Thursday, November 18, 2010

Things I learned today during jury selection . . .

Things I learned today during jury selection . . .

  • At the beginning of the day, there's a video reenactment of a trial back in the day. Way back in the day. It was a trial by water. You know, where they tie up people accused of being a witch and throw them in a river. If the person floats, she's a witch. If she sinks, she not. This video is supposed to show how far our judicial system has come.
  • I should have avoided eye contact with the "People" and the defense attorney.
  • I should have said I think drug dealers are bad.
  • I should have said my purse was stolen out of my friend's car my first year out of college. Maybe, I should have cried about it too.
  • I should have said I'm too indispensable at work to sit on a jury at the moment. (I don't want to be vain, but it's true.)
  • I should have said I grew up in South Carolina instead of born in Ohio. Or perhaps that I moved to NYC from Mississippi.
  • I should have said that the defense attorney was an idiot when he compared basing a conviction on only part of the law to calling a burger minus the pickles and special sauce a Big Mac. (Yeah, that happened.)
  • I should have asked my friends who are lawyers what to say to convincingly and legally be excused from selection. Although I only know one lawyer in NYC (I'm not sure how that's possible either), I know lots of them in other places.
  • I should have said I must acquit if the glove don't fit.
  • I should have said Kew Gardens is way too far away and that I didn't see any gardens.
  • I should have said I needed the music from Law & Order to believe it was a real case.
Alas, I am juror #4 at the worst possible time for work. We're interviewing a few people in a couple of weeks, and I have a lot to do. I know it's my civic duty, and I know I'd probably want me on a jury. I'd just rather have me on a jury at a more convenient time. I just wish that the trial wasn't expected to last over a week. Oof.

Sunday, November 14, 2010

Best. Idea. Ever.

I've been debating whether or not I should join a gym recently. There's not really a question of whether or not it would be good for me. The issue, as with most things, comes down to money. Yes, I know I should make exercise a priority, but . . . I don't have a good excuse.

I can't get a discount at NYSC through my office, but it's not much of a discount. I really want to take pilates again, but I can only find cheap yoga classes instead of cheap pilates.
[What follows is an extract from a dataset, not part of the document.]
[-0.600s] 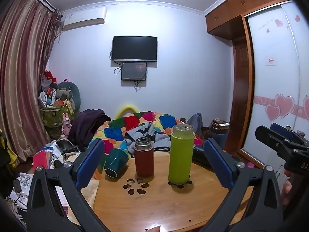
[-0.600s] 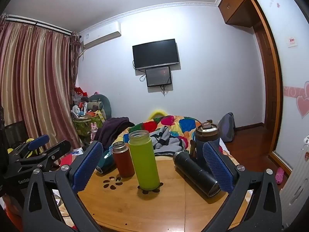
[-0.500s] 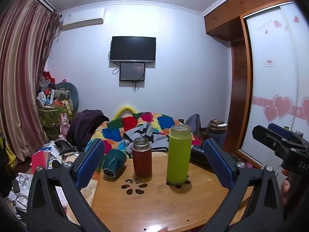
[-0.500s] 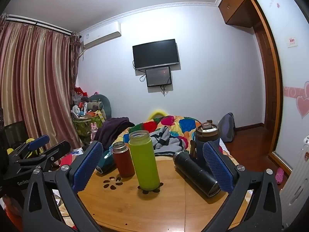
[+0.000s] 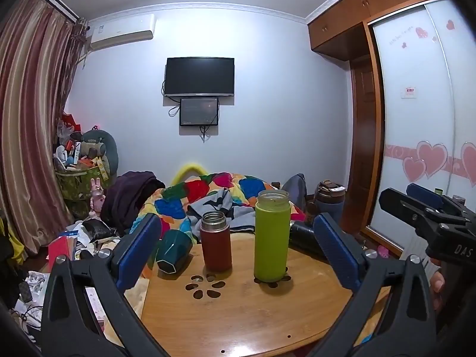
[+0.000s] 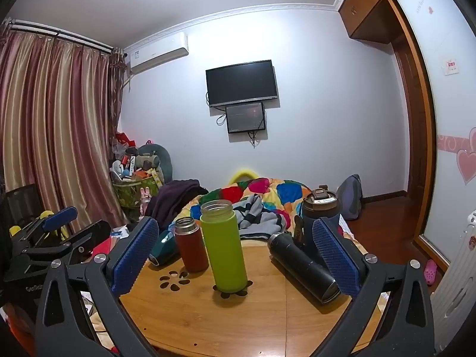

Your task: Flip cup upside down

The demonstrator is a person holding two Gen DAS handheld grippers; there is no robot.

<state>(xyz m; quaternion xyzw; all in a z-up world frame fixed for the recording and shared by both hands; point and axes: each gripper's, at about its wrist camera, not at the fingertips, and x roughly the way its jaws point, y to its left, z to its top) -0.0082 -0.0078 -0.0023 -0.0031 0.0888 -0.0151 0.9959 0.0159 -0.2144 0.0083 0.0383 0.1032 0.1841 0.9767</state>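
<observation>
A tall lime-green cup (image 5: pixel 272 238) (image 6: pixel 223 247) stands upright and open-topped on the round wooden table (image 5: pixel 238 321) (image 6: pixel 208 318). A shorter dark-red flask (image 5: pixel 216 241) (image 6: pixel 190 244) stands upright just left of it. A teal faceted cup (image 5: pixel 173 251) (image 6: pixel 163 247) lies on its side at the table's left edge. A black flask (image 6: pixel 302 267) lies on its side at the right. My left gripper (image 5: pixel 238 253) is open and empty, short of the cups. My right gripper (image 6: pixel 235 258) is open and empty, with the green cup between its fingers further off.
A dark-blue lidded tumbler (image 6: pixel 319 211) stands at the table's far right. Flower-shaped cutouts (image 5: pixel 205 286) pierce the tabletop. A bed with a colourful quilt (image 5: pixel 214 196) lies behind the table. Clutter (image 5: pixel 59 253) covers the floor at the left. A wardrobe (image 5: pixel 422 119) is at the right.
The left gripper's view has shifted slightly, so the cups sit a little further left in its frame. The right gripper has not moved. Both stay open.
</observation>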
This past weekend, however, I stumbled upon a superb idea. Ice skating! Sure, I may literally stumble at first, but it's the perfect solution.

Here's the deal. The rink (a.k.a. the Pond) at Bryant Park is open until 10 p.m. every night during the week (and until midnight on the weekends, but really, am I gonna go on the weekends?). In addition to being open late, it's free. That's right, free. There is a fee to rent skates ($13), but if my plan goes as, uh, planned, I'll buy ice skates later this week for about $40. Then it's a free workout. Bryant Park is pretty much on my way home from the office (sort of), so I have no reason not to go.

This idea is brilliant. What kind of SC girl wouldn't want her own ice skates anyway? Ok, the downside of this plan is that the rink is small, and there will be tons of people on the ice. I probably won't ever get up much speed, but how is this not the best plan ever? I'll get to peoplewatch while working out.

This has got to be foolproof. Update tomorrow.